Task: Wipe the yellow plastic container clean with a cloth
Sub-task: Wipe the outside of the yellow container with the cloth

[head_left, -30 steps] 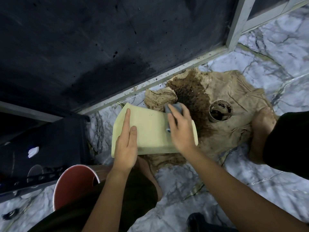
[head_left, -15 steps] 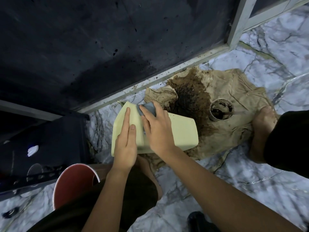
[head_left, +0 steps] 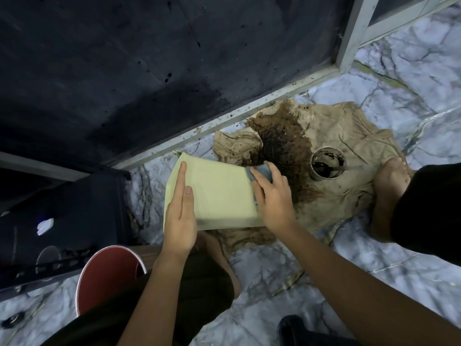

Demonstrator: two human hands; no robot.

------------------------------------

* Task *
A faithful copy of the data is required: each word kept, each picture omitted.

* Written answer *
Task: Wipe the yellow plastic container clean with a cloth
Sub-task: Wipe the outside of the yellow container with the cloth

[head_left, -30 steps] 
[head_left, -15 steps] 
[head_left, +0 steps] 

Demonstrator: two human hands; no robot.

This brings the exercise to completion.